Primeira reviravolta: em várias assembleias, antes do sino
de entrada, pede-se para desligar os telemóveis ou pôr em modo de silêncio,
para não haver interferência com a santa missa. Acho bem e deve ser. Mas, hoje,
o cenário é outro, face a esta pandemia que obriga todos a ficar em casa, a
Igreja, na sua estratégia, para levar a palavra de Deus a todos, manda ligar a TV,
ligar o rádio, aceder à internet para ouvir, assistir, ou acompanhar a santa
missa; estes que outrora eram tidos como "inimigos". Belo dia, pego
no meu smartphone, ligo a net, abro o meu Facebook e a minha primeira reação:
"Olha, que engraçado! Estão a dar várias missas no Facebook, deixa-me
aproveitar já que não posso sair de casa para ir a igreja!” De facto, o meu
Facebook nunca esteve tão cristão como agora. Mas disse o Papa, na sua
audiência semanal, a 26 de fevereiro de 2020, Quarta-feira de Cinzas e no
início da Quaresma para católicos de rito latino: "É a hora certa de
desligar a televisão e abrir a Bíblia.

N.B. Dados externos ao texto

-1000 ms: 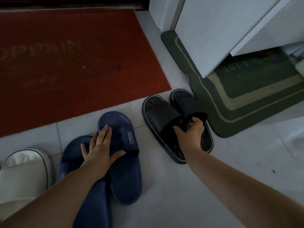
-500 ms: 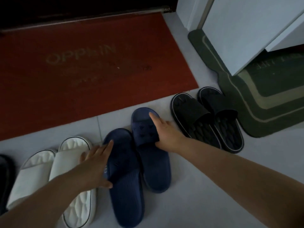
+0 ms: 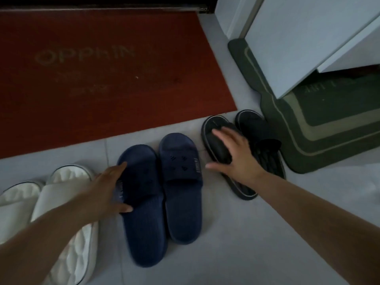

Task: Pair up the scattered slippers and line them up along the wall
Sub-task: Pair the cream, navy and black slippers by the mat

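Three slipper pairs lie side by side on the pale tile floor, toes toward the red mat. The two navy slippers, left one (image 3: 144, 214) and right one (image 3: 182, 190), sit together in the middle. My left hand (image 3: 107, 188) rests against the left navy slipper's strap edge, fingers spread around it. My right hand (image 3: 234, 155) hovers spread over the left black slipper (image 3: 218, 149), whose partner (image 3: 261, 136) lies beside it against the green mat. The white pair (image 3: 67, 202) lies at the left, partly under my left forearm.
A large red doormat (image 3: 102, 68) with faded lettering covers the floor ahead. A dark green mat (image 3: 308, 130) lies at the right under a white cabinet (image 3: 308, 38). Bare tile stretches toward me at the bottom right.
My right hand left the right navy slipper and moved right over the left black slipper. The navy slippers now sit closer and more level. My left hand stays at the left navy slipper.
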Demonstrator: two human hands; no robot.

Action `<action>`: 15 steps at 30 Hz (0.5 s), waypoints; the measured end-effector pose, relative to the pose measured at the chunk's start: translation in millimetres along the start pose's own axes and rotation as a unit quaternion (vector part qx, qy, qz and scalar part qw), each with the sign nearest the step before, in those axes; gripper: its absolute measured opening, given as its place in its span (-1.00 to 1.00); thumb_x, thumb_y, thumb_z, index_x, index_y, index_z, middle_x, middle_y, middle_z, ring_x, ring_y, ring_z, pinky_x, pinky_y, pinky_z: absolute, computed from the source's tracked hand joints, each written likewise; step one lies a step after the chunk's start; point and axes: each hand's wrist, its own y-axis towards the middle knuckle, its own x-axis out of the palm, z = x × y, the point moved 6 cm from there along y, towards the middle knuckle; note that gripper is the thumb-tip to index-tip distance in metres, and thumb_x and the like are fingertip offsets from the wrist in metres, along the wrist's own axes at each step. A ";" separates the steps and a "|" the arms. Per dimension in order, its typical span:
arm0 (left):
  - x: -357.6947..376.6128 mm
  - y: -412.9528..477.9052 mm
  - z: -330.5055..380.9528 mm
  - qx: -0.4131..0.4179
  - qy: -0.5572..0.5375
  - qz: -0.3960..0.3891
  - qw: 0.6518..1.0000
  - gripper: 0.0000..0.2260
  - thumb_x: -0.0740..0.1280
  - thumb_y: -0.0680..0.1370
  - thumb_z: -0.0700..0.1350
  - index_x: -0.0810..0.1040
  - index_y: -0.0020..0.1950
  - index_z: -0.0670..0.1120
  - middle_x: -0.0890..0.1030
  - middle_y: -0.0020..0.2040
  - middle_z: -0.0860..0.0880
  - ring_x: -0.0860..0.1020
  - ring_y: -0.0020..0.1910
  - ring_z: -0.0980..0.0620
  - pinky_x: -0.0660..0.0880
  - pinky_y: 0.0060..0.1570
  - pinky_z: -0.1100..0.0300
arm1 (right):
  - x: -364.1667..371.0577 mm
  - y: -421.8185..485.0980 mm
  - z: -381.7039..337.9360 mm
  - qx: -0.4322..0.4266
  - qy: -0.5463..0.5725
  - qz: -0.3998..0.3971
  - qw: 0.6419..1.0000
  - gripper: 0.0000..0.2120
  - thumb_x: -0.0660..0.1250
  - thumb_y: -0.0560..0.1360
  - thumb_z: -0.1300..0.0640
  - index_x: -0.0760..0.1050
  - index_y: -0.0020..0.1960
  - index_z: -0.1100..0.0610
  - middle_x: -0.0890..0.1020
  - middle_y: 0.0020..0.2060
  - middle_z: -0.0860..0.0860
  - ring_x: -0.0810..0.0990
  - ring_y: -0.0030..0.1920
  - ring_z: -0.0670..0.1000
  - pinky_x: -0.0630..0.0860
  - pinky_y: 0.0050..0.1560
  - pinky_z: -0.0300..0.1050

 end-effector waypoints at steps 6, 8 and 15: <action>4.6 11.0 -11.6 -0.023 -0.044 0.004 0.999 0.08 0.64 0.07 -0.21 0.12 0.46 -0.10 0.26 0.43 -0.21 0.27 0.40 -0.19 0.25 0.38 -0.10 | -50.9 26.5 69.7 0.088 -0.193 -0.052 0.976 -0.07 0.41 0.27 -0.29 -0.01 0.49 -0.16 0.06 0.53 -0.01 -0.04 0.51 0.20 -0.09 0.46 0.28; 4.8 12.4 -18.3 -0.029 -0.051 0.010 0.998 0.12 0.66 -0.01 -0.18 0.16 0.44 -0.01 0.31 0.41 -0.19 0.31 0.36 -0.19 0.32 0.32 -0.16 | -40.9 42.9 68.8 0.069 -0.213 -0.131 0.966 -0.07 0.41 0.29 -0.26 -0.06 0.48 -0.21 0.01 0.53 -0.05 -0.11 0.51 0.20 -0.15 0.44 0.30; 11.8 18.6 -50.9 -0.028 -0.116 0.032 0.992 0.11 0.54 -0.29 0.31 0.14 0.20 0.45 0.31 0.38 -0.06 0.33 0.32 -0.04 0.51 0.08 -0.10 | -21.5 65.7 62.7 0.060 -0.261 -0.241 0.933 -0.14 0.44 0.35 -0.08 -0.03 0.45 -0.26 0.14 0.50 0.05 -0.05 0.49 0.24 -0.09 0.44 0.29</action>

É a hora de desconectar os celulares e
nos conectar ao Evangelho". Quando o impossível parece possível, concordo
com o Papa; missas on-line parecem-me mais uma sessão de cinema do que uma
celebração eucarística. Estamos de quarentena, vamos desligar tudo o que nos
prende aqui, e voltemos à igreja primitiva, pois, cada lar, cada família, é uma
igreja. Que mania de transmitir missas on-line!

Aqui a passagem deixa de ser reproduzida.